大魔神の異常なパワーの突きと蹴りを、ミットで受けるやる夫。
私はやる夫の葬式の準備をし始めた。
まるで「一緒にポケモンGO行こうぜ!」と言った気軽な感じで、
大魔神「じゃあやる夫行くよー」
やる夫「押忍!」
このやり取りが、私には異常な光景に思えた。こいつらキ◯ガイか?とすら思った。
例えるとケンカで、ヤンキーが金属バッドを持ち出したようなもの。それ程の威力が大魔神にはあるのである。
そんな大魔神が蹴りの構えをすると、やる夫の顔にやや緊張が走ったように見えた。
私はやはり無謀では?止めるべきでは?と未だに心の中で葛藤していた。
こういう光景しか思い浮かばないからである。
そんな私の葛藤をよそに、大魔神の気迫と共に、凄まじいスピードの突きと蹴りがやる夫のミットを打つ!
※大魔神とやる夫のミット打ち練習のイメージ。
言葉もなかった。
大魔神の突きや蹴りが速すぎ、そして一撃一撃が重かった。素人相手だったら5秒もあれば、相手は地面にキスしているだろう。

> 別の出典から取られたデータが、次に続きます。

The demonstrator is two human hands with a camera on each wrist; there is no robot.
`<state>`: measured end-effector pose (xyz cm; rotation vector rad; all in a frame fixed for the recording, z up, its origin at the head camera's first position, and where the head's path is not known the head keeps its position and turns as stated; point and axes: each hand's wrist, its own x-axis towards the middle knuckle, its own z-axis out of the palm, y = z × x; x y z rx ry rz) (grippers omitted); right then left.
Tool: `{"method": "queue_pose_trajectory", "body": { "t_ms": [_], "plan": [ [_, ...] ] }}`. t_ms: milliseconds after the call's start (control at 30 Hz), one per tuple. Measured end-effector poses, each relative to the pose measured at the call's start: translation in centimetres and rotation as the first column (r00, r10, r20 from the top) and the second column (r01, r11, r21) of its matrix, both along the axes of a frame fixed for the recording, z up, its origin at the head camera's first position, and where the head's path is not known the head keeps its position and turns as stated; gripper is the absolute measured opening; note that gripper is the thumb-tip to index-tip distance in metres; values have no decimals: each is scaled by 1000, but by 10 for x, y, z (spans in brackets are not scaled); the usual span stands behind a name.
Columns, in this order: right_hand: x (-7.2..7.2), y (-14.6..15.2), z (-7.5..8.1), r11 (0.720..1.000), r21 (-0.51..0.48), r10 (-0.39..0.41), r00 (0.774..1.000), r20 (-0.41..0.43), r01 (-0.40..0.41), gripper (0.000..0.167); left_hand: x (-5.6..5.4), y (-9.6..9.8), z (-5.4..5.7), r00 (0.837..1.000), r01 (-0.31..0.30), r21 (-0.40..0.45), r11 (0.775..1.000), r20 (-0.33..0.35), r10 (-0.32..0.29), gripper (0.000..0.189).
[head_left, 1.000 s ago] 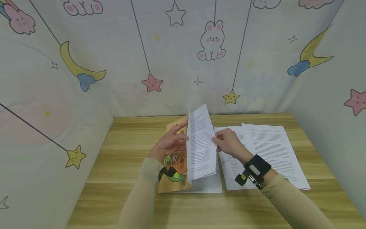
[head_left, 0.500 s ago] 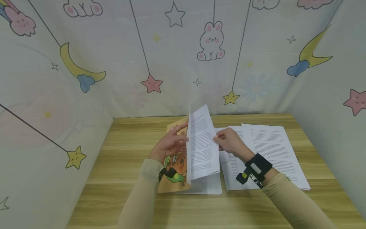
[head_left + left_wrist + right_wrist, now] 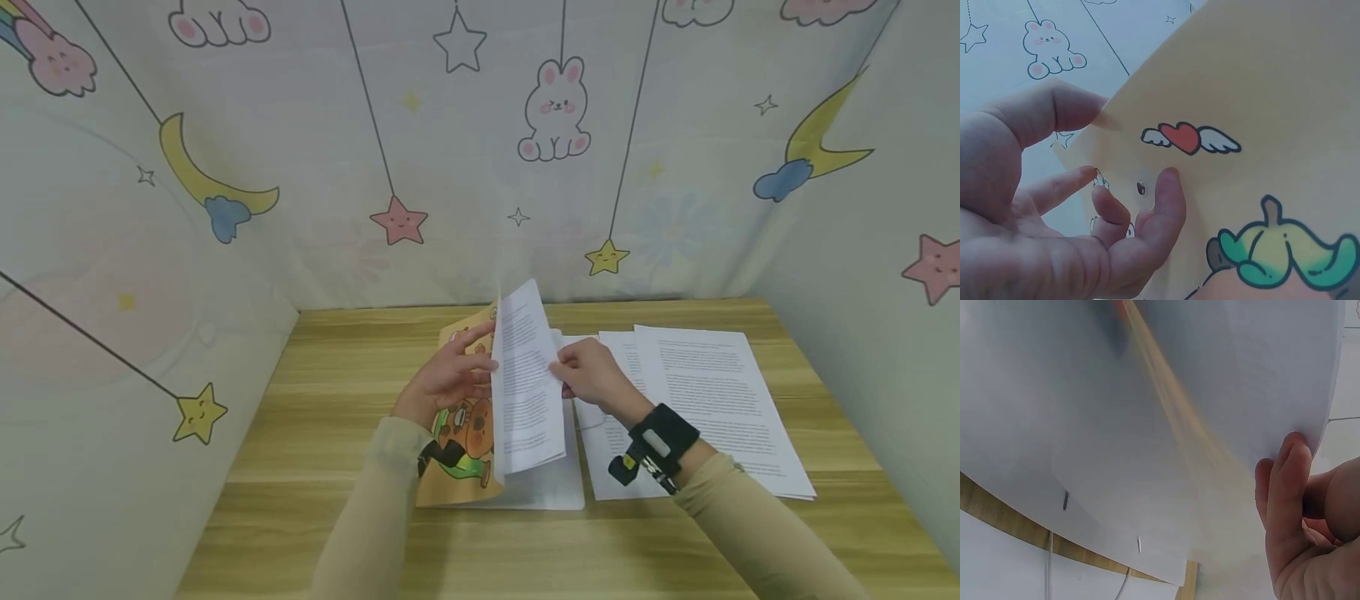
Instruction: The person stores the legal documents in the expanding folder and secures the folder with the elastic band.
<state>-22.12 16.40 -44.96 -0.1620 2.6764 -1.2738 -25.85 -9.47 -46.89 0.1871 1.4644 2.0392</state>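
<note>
An orange folder or booklet with cartoon prints (image 3: 457, 450) stands with its front cover raised. My left hand (image 3: 446, 379) holds that cover by its edge, fingers against the printed face. In the left wrist view, the cover (image 3: 1272, 81) shows a winged heart, and a small metal stud (image 3: 1140, 187) sits close to the fingertips. Beside the cover, a few printed white sheets (image 3: 531, 400) stand half turned. My right hand (image 3: 592, 371) pinches their right edge between thumb and fingers; in the right wrist view, the sheets' pale underside (image 3: 1272, 375) curves away from the fingertips.
Underneath the raised sheets lies a white page or back cover (image 3: 543, 496). More printed sheets (image 3: 720, 392) overlap on the right of the wooden table (image 3: 300, 433). Thin pale strips (image 3: 1049, 569) lie over paper there. A patterned cloth wall (image 3: 465, 150) encloses the back and sides.
The right hand shifted slightly right with the sheets' edge, then back left, leaving the sheets more upright. The left hand stayed at the cover.
</note>
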Motion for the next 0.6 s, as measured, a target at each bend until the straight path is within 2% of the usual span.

これが黒帯クラス!これが県大会準優勝者の実力!強すぎる!
しかしそれよりも信じられなかったのが、やる夫。
やる夫は大魔神の攻撃を全て受け切った。
大魔神のパワーとスピードに押され負けず、最後まで一歩も後ろに引き下がらなかったのである。
突かれても、
蹴られても、
連続攻撃されても、
やる夫は耐え切った。
私は雷を打たれた思いだった。
16歳の高校生が、ミット越しとはいえ、黒帯クラスの攻撃を耐え切った。
私はそれが信じられなかった。夢だとさえ思った。
そんな中、
「押忍!」
と共に大魔神とやる夫のミット打ち練習が終わった。
練習後、どうしても気になった私はやる夫にこう尋ねた。
「あの大魔神の攻撃を耐え切るなんて。痛くないの?怖くなかったの?」
と。すると、やる夫はきょとんした顔で、
「いや、めちゃ痛いけど慣れてるんで!」
この表情である。
瞬時に私はこう悟った。
例え金属バッドでめった打ちにしても、やる夫は決して倒れないだろう。
それくらいのタフさと根性と気合を、16歳の少年が持っている。
これが空手か!
気がつけば、JKのOさんのやる夫を見る目がいつもと違った。
強い男を見る目をしていた。そう、メスの顔をしていた。
16歳のガキに、3✕歳の私が同じ男として負けた。
その事実に耐え切れず、私は逃げるようにして道場を後にした。
JKのOさんの胸をガン見するのも忘れずに。
後日、そんな強さを持ったやる夫が、県大会で万年予選敗退者だと聞かされたー。